■ **Aim of the task**
Scan the following data for lines with "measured" and state how many there are, as a number only.

......

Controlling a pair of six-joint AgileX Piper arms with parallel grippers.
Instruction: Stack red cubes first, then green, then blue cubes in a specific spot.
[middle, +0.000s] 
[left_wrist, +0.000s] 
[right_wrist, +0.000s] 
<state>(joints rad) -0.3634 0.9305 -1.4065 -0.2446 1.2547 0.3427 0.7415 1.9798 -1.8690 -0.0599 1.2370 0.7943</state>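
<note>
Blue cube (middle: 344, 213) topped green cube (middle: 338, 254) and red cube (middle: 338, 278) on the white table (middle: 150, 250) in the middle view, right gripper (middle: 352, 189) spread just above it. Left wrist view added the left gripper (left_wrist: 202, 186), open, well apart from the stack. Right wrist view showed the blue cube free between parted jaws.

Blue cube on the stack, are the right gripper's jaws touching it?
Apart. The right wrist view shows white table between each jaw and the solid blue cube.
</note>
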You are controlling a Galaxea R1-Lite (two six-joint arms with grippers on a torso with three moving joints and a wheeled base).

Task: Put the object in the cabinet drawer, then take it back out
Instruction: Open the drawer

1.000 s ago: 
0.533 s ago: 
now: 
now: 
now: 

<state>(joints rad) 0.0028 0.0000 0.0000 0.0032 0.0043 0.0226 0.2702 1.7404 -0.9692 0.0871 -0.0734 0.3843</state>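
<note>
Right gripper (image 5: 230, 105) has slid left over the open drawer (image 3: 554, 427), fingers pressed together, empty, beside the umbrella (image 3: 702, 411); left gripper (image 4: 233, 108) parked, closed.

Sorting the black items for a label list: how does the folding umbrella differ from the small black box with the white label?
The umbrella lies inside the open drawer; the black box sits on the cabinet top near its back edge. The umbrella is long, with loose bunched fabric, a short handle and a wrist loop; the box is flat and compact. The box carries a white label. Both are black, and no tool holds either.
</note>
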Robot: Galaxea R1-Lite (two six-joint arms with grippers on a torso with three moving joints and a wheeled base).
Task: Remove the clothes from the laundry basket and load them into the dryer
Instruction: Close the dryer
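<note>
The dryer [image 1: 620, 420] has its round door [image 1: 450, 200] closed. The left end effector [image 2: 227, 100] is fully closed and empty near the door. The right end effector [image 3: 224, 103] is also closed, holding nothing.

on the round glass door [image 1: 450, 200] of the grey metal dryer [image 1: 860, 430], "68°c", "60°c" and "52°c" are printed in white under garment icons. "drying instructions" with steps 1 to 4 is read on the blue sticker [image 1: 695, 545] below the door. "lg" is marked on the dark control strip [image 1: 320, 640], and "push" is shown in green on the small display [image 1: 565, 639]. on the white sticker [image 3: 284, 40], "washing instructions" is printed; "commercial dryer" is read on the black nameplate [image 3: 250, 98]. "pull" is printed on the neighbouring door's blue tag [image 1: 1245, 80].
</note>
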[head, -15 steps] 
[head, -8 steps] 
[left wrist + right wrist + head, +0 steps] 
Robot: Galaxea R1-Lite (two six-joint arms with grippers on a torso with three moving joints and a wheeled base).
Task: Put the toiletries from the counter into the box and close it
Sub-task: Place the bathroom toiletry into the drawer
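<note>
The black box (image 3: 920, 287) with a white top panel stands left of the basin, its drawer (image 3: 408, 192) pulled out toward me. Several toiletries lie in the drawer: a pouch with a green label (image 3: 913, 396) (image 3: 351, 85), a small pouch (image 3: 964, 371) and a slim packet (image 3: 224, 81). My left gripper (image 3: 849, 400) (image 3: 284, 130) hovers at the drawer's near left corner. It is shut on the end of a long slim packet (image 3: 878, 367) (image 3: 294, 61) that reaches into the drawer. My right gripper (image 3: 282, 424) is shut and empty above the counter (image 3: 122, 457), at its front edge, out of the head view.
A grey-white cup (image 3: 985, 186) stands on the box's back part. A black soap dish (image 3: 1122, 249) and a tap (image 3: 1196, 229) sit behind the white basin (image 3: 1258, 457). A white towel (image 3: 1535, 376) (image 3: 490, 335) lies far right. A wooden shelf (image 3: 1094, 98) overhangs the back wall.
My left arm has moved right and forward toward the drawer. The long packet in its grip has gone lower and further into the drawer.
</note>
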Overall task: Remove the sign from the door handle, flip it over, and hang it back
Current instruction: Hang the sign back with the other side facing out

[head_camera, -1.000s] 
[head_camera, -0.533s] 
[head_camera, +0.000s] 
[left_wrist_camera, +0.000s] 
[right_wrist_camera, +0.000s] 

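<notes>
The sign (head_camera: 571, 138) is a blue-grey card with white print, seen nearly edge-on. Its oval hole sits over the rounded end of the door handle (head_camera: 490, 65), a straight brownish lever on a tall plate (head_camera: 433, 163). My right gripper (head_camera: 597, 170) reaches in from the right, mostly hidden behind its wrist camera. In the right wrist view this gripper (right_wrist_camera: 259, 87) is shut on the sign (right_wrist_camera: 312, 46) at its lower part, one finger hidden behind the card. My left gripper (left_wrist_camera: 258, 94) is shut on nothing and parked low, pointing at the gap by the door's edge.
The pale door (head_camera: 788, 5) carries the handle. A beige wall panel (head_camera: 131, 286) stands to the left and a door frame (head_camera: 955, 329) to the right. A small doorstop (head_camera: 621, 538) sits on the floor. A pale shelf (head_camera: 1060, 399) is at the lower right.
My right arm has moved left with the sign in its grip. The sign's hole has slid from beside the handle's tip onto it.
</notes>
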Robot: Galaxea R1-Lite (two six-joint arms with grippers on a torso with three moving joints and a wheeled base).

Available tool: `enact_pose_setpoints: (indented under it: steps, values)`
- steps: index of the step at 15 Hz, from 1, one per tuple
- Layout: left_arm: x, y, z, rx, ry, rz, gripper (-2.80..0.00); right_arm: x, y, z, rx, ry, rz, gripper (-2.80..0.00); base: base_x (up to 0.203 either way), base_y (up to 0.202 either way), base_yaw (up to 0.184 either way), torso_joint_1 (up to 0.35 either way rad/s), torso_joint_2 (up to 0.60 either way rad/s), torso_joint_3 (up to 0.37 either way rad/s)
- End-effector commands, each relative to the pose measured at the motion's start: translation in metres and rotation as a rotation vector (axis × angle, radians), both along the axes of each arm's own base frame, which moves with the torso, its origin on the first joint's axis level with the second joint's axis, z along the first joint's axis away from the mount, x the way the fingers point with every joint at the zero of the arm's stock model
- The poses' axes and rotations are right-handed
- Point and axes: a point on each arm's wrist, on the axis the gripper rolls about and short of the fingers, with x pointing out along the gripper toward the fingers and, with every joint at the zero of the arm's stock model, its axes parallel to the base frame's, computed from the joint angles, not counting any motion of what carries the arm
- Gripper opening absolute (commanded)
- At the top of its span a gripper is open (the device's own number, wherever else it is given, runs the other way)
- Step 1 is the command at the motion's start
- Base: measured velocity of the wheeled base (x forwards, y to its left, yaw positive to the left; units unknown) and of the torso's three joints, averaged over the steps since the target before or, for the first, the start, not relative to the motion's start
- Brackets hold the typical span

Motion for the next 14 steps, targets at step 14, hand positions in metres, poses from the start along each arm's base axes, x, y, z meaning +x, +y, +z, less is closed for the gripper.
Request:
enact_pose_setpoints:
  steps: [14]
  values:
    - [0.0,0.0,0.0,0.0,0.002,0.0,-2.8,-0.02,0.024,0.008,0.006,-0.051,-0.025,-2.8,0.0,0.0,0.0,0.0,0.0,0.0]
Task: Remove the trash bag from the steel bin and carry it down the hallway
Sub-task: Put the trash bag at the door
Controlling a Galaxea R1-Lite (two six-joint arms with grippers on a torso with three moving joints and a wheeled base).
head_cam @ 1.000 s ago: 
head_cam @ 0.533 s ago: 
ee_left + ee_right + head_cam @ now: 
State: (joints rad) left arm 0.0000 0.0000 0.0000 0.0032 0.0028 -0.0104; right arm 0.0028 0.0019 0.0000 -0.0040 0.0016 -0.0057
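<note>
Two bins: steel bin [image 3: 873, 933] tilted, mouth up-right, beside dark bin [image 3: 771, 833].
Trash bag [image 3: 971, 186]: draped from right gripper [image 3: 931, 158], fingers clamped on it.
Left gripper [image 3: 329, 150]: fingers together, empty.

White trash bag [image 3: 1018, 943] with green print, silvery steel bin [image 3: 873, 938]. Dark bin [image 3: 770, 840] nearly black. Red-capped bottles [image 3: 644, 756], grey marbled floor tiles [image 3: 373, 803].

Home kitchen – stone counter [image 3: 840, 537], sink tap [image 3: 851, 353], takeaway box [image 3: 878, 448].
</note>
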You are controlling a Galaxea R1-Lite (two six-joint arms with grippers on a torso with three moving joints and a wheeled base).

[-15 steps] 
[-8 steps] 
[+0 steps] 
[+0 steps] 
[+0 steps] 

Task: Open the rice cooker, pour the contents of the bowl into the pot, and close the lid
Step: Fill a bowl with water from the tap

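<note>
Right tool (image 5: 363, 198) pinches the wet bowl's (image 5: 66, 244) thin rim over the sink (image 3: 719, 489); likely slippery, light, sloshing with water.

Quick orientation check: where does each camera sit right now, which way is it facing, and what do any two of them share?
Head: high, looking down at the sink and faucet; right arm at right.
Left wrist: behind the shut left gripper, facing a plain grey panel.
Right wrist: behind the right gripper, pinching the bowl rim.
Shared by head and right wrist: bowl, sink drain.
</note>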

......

■ **Task response**
2